### DIRECTIONS:
Please copy every line below that contains the string "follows".

Data excerpts:
◆ ◆ ◆ ◆ ◆

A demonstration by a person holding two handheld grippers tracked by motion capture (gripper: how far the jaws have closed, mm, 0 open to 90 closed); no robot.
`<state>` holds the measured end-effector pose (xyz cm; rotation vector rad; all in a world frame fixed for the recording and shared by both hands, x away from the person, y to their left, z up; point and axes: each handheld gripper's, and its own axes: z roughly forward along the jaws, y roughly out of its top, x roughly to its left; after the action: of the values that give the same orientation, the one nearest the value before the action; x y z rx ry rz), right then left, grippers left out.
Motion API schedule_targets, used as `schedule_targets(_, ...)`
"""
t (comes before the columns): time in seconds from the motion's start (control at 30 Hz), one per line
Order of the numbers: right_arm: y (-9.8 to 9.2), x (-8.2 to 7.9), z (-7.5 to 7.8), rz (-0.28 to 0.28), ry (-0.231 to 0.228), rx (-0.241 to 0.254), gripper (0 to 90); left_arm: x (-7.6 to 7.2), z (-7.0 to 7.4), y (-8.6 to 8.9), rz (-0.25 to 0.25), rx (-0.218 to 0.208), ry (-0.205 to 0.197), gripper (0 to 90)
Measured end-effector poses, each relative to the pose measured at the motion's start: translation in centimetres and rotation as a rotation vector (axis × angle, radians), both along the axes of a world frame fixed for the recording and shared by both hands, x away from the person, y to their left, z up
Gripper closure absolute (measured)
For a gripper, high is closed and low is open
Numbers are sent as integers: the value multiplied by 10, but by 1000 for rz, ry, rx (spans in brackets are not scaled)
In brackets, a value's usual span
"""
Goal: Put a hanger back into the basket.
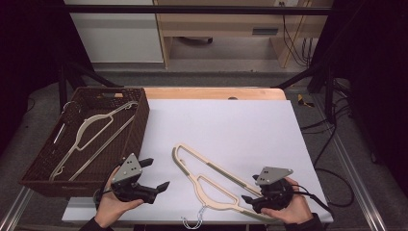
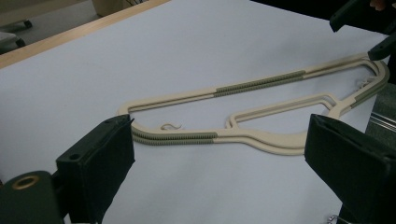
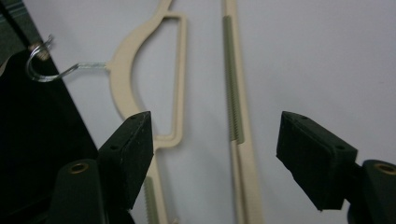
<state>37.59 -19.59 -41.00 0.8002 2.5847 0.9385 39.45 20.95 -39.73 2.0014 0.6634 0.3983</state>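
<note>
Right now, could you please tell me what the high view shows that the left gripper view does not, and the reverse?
High view alone: a brown basket holding a second hanger, and both hands with the left gripper and right gripper. Left gripper view alone: a close look at the small inner hook. Both share the cream hanger lying flat on the white sheet.

Hanger (image 1: 211, 180): matt cream plastic, ribbed olive strips, shiny wire hook (image 3: 51, 70). Basket (image 1: 137, 126): dark woven wicker.
</note>
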Motion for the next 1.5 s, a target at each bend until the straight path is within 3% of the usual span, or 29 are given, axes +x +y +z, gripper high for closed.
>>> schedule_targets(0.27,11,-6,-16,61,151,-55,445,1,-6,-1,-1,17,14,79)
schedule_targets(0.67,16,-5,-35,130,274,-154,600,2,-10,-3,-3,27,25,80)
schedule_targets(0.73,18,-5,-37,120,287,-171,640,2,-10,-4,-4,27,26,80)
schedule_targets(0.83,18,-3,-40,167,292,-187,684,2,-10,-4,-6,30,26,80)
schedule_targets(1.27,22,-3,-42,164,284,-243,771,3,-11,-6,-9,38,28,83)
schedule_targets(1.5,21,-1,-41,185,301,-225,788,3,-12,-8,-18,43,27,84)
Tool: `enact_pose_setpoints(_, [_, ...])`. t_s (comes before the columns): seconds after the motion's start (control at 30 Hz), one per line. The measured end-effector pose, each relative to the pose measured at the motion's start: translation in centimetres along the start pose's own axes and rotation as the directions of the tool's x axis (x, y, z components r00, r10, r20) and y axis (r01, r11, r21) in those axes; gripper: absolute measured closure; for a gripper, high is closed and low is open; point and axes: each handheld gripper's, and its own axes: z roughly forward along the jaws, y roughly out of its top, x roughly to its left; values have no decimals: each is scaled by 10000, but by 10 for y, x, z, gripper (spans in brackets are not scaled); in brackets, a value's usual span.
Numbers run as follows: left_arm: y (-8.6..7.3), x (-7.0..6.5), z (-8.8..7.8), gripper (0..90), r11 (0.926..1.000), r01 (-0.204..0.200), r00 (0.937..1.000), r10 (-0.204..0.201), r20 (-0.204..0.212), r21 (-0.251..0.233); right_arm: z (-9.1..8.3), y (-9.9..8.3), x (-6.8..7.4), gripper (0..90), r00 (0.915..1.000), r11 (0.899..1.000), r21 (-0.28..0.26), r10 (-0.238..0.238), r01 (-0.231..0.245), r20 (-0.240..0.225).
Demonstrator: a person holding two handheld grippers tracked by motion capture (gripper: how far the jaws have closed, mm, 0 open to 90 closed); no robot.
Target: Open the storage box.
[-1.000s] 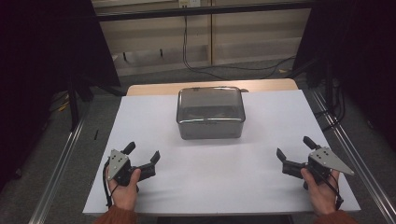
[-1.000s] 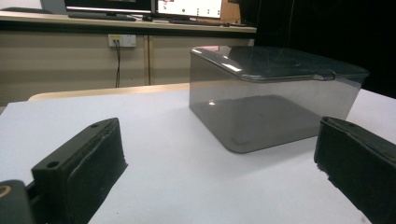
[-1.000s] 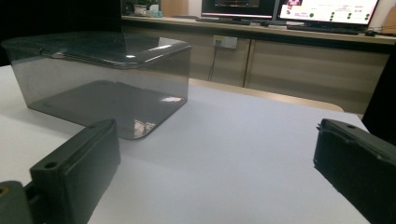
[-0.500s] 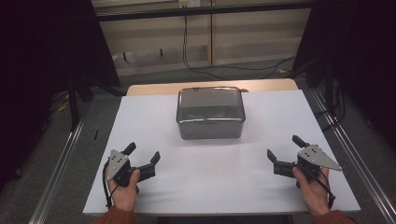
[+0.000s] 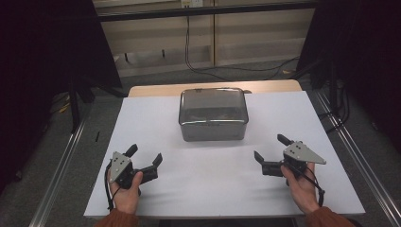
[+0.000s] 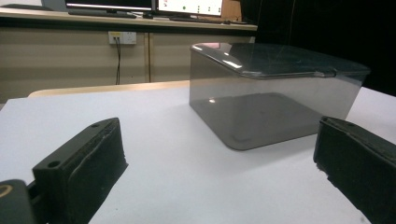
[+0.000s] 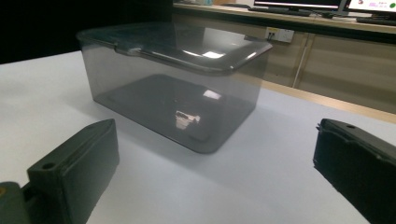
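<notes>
A smoky grey see-through plastic box (image 5: 213, 114) with its lid on stands at the middle back of the white table top (image 5: 198, 189); it looks empty. My left gripper (image 5: 144, 156) rests at the front left, open, nothing between its jaws, held by a hand. My right gripper (image 5: 272, 147) is at the front right, open and empty too, pointing toward the box. The left gripper view has the box (image 6: 271, 91) ahead to the right, past its jaws. In the right gripper view the box (image 7: 173, 77) stands ahead to the left.
A wooden table edge (image 5: 156, 90) shows behind the white top. Metal rails (image 5: 61, 175) run along both sides on the floor. Cabinets and cables (image 5: 189, 38) stand at the back wall. Bare white surface lies between the two grippers.
My right gripper has moved left and a little forward toward the box. The left gripper has stayed where it was.
</notes>
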Motion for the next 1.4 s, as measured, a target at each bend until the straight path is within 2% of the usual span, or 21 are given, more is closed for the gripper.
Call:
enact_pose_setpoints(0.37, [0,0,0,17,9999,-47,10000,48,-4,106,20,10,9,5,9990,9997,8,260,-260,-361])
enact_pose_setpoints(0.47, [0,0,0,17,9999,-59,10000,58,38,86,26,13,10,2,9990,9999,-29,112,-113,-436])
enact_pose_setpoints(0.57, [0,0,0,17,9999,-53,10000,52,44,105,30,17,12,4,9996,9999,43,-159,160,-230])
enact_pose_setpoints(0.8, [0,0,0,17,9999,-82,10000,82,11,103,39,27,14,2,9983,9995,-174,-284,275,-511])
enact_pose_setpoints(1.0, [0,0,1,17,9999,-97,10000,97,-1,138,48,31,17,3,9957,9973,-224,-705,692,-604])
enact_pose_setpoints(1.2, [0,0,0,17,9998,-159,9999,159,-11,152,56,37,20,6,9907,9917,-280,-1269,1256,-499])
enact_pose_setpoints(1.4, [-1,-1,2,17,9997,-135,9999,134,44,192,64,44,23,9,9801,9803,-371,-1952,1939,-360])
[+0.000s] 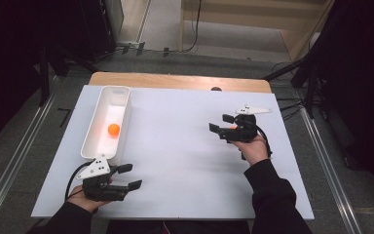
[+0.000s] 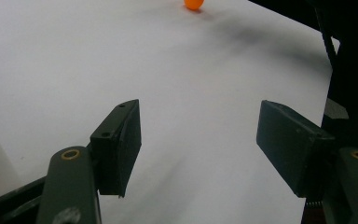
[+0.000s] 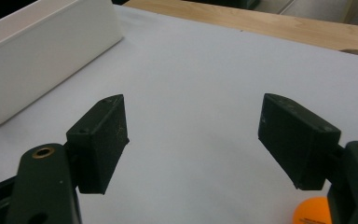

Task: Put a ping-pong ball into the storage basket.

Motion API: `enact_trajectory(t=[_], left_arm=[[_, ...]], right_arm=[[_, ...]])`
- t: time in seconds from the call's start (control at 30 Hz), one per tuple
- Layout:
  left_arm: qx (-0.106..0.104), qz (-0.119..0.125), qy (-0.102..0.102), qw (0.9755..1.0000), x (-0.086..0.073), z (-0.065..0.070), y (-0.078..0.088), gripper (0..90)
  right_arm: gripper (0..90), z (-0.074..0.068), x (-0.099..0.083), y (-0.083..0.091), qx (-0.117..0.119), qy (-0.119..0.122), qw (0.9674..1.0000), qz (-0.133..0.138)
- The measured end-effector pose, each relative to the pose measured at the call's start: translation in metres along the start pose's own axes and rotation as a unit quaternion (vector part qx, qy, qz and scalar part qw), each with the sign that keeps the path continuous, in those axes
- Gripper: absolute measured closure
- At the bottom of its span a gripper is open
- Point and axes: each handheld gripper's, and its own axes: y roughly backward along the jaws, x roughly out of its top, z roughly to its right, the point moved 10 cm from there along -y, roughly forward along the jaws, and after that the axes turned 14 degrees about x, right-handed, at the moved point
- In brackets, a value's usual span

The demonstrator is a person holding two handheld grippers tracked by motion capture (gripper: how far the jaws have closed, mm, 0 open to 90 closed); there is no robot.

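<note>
Right gripper is hovering with its jaws spread wide and nothing between them, and the orange ball is sitting on the counter just beside and below the right-hand jaw in the right gripper view, not yet bracketed. To do this well, I'd say the hand needs to be sliding sideways until the ball is centred between the pads, then dropping low before closing gently, since it will roll at a nudge. Being round, the ball is pointing nowhere and has no long axis, so any approach angle works. Left gripper is resting near the counter's front edge, jaws wide and empty too. The white tray, its long axis running away from the person, is already holding a second orange ball.
</note>
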Motion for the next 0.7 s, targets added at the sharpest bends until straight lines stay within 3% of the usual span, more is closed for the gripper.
enact_trajectory(t=[0.7], left_arm=[[0.001, -0.004, -0.002, 1.0, -0.001, 0.001, 0.0, 31.4]], right_arm=[[22.4, 0.032, -0.007, 0.017, -0.056, -0.02, 0.9982, 0.011]])
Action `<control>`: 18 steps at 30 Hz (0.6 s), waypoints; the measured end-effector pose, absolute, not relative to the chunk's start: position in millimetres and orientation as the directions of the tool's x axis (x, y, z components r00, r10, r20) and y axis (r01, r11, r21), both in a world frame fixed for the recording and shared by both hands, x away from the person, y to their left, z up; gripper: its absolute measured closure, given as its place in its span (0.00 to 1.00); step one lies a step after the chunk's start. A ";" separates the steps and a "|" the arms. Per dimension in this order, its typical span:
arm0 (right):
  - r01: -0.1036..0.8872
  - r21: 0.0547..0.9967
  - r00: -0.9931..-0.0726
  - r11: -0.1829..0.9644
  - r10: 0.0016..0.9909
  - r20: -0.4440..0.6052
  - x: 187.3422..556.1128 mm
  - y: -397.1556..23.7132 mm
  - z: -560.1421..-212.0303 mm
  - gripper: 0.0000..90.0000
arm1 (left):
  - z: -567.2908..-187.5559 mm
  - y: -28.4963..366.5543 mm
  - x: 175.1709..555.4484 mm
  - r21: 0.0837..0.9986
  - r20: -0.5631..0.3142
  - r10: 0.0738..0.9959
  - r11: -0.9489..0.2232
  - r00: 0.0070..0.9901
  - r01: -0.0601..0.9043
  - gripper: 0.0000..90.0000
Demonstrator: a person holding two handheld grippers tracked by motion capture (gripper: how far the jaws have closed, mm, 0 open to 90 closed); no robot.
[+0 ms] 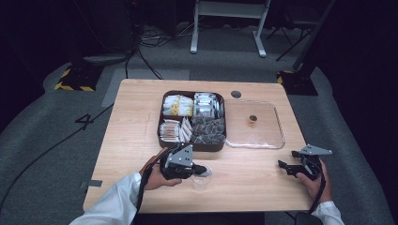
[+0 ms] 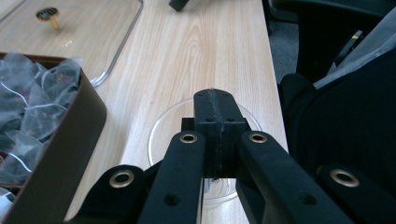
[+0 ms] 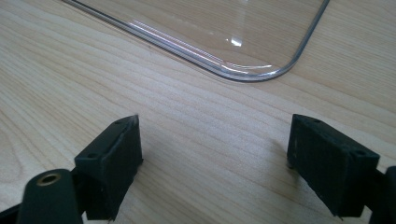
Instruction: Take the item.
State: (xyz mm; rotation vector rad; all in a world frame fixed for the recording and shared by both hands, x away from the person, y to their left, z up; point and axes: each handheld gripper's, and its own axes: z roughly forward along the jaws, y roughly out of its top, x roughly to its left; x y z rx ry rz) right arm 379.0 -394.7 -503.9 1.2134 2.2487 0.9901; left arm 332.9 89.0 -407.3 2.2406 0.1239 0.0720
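Observation:
A clear plastic cup (image 1: 201,182) stands on the wooden table (image 1: 136,122) near the front edge. My left gripper (image 1: 202,169) is shut and hovers just over the cup's rim. In the left gripper view the jaws (image 2: 215,100) press together above the cup's round opening (image 2: 163,135), with nothing visible between them. At the front right, my right gripper (image 1: 286,159) is open and held low over bare wood. In the right gripper view its jaws (image 3: 215,140) stand wide apart, just short of the rounded corner of a clear lid (image 3: 224,28).
A dark brown box (image 1: 192,146) of tea bags and sachets sits mid-table, its wall (image 2: 60,154) close to my left gripper. The clear lid (image 1: 270,136) with a small knob (image 1: 253,120) lies flat to its right. A desk frame stands beyond the table.

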 end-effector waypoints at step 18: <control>0.556 0.743 -0.544 0.373 0.839 -0.015 378.9 -394.7 -503.9 0.20 | -414.1 85.4 334.0 0.779 0.006 0.144 -0.621 0.990 0.085 0.80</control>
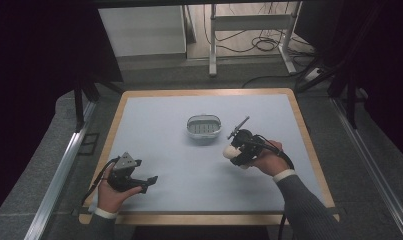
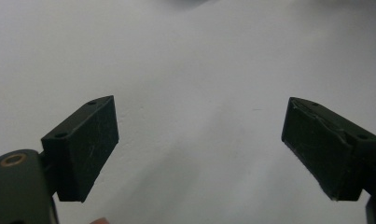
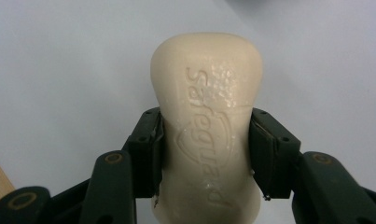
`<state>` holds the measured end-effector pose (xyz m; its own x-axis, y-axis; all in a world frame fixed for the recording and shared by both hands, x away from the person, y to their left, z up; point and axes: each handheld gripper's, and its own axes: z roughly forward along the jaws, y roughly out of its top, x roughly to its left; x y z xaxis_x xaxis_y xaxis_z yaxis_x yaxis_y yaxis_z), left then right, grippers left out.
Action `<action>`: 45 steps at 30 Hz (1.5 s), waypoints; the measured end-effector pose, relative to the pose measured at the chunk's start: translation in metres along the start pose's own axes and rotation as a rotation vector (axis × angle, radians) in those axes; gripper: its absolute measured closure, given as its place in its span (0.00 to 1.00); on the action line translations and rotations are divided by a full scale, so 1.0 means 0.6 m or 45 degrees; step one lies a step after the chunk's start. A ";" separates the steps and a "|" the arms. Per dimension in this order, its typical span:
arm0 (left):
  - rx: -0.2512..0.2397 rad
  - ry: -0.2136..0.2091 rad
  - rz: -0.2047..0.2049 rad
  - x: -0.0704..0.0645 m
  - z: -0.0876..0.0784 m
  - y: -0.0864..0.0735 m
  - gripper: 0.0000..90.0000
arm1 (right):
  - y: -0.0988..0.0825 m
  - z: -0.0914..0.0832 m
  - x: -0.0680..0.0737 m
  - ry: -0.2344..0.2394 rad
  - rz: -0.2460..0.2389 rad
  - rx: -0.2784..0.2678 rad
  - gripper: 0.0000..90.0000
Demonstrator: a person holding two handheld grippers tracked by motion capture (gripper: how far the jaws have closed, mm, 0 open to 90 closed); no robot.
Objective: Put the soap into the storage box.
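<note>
The cream bar of soap (image 3: 206, 126) sits clamped between the two black jaws of the right tool (image 3: 206, 154), one pad pressing on each long side at about the bar's waist. In the right gripper view the bar stands lengthwise, its rounded end at twelve o'clock, with raised lettering running down its face and small wet beads near the top. In the high view the soap (image 1: 231, 150) shows as a pale lump at the nine o'clock end of the right tool (image 1: 239, 149), held off the pale blue bench (image 1: 189, 170). A hand (image 1: 271, 161) in a grey sleeve grips that tool from four o'clock.

At about eleven o'clock from the soap, near but apart, a small oval metal dish (image 1: 204, 127) with a slotted floor rests on the bench.

Well apart, at eight o'clock from the soap, the left tool (image 1: 146, 182) lies low by the bench's near edge. In the left gripper view the left tool (image 2: 199, 144) has its jaws spread wide with bare bench between them.
</note>
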<state>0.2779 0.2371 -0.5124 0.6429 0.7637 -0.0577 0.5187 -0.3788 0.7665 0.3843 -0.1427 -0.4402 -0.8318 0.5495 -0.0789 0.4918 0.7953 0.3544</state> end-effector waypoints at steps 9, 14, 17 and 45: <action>0.005 -0.002 -0.001 -0.001 0.002 0.000 0.13 | 0.017 0.006 -0.011 0.009 -0.031 -0.009 0.55; 0.006 -0.002 0.001 -0.001 0.003 0.000 0.13 | 0.027 0.006 -0.018 0.028 -0.027 -0.027 0.55; 0.006 -0.002 0.001 -0.001 0.003 0.000 0.13 | 0.034 0.008 -0.023 0.018 -0.031 -0.018 0.55; 0.005 -0.003 0.007 0.000 0.003 0.000 0.13 | 0.105 0.016 -0.067 0.015 -0.085 -0.094 0.55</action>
<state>0.2787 0.2360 -0.5137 0.6470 0.7605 -0.0547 0.5175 -0.3853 0.7640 0.4510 -0.1121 -0.4235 -0.8652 0.4927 -0.0936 0.4155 0.8087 0.4165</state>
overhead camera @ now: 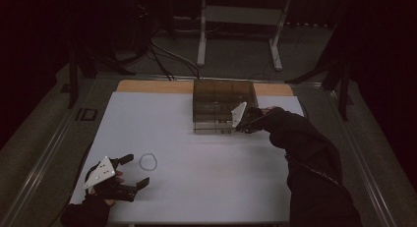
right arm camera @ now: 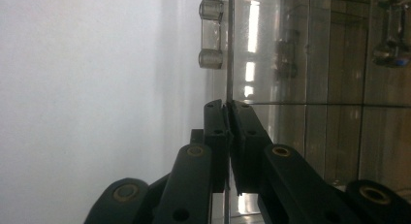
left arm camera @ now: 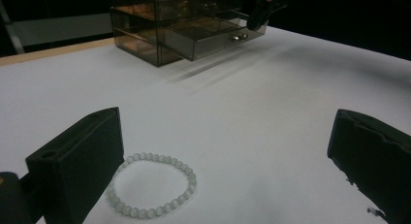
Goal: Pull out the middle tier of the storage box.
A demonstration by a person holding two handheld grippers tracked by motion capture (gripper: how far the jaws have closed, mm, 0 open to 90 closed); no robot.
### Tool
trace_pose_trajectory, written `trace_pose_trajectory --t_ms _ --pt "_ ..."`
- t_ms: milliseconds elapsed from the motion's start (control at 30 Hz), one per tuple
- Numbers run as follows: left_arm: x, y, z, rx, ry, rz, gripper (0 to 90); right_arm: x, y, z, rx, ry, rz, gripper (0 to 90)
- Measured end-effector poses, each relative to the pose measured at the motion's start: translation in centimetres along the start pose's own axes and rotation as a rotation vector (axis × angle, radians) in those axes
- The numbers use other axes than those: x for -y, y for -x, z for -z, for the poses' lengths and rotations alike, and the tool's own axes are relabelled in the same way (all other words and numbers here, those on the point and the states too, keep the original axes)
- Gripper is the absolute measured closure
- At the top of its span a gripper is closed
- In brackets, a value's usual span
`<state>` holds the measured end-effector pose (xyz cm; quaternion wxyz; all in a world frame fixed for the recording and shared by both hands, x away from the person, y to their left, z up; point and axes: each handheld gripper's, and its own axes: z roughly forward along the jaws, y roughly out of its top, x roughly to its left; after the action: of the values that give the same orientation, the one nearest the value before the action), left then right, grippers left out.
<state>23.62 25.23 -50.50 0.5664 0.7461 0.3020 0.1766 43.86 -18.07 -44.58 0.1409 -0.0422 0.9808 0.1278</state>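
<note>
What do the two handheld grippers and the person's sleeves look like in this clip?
Both the left gripper and the right gripper are black, each topped with a pale grey three-cornered plate. The jaws are blocky black bars on arms with brass-coloured pivot pins. The person wears dark long sleeves.

One overhead camera, two riding cameras.
The high view looks forward and down on the white table (overhead camera: 206, 178). The left gripper view sits low, facing past its jaws toward the smoky clear-plastic drawer box (left arm camera: 184, 25), which the high view shares. The right gripper view presses close against that box's drawer front.
</note>
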Motion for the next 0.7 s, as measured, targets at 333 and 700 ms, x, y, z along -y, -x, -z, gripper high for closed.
trace_pose_trajectory --t_ms 333,700 --pt "0.0 0.0 0.0 0.0 -0.002 0.0 1.1 0.0 -0.1 0.0 -0.001 0.005 -0.01 86.6" --pt "0.0 0.0 0.0 0.002 0.0 0.002 1.1 -0.7 0.3 2.9 0.039 0.232 -0.261 66.7"
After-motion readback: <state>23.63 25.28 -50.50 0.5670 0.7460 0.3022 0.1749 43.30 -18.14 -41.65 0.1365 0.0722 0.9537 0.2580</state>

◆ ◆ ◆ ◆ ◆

### SOLUTION FOR THIS EXERCISE:
Numbers run as follows: left_arm: y (-8.6..7.3), x (-7.0..6.5), z (-8.8..7.8), gripper (0..90), r11 (0.926..1.000), r01 (-0.204..0.200), r00 (0.937..1.000), r10 (-0.204..0.201), r20 (-0.204..0.212), r21 (-0.251..0.233); right_arm: z (-9.1..8.3), y (-9.9..8.3), x (-6.8..7.4), gripper (0..90), r00 (0.915..1.000), r11 (0.899..1.000), r21 (-0.28..0.26), r10 (-0.238..0.238), r01 (-0.231..0.245), r20 (-0.240..0.225).
- Numbers run as follows: left_arm: x, y, z, rx, ry, rz, gripper (0 to 90); right_arm: x, y, z, rx, ry, rz, gripper (0 to 90)

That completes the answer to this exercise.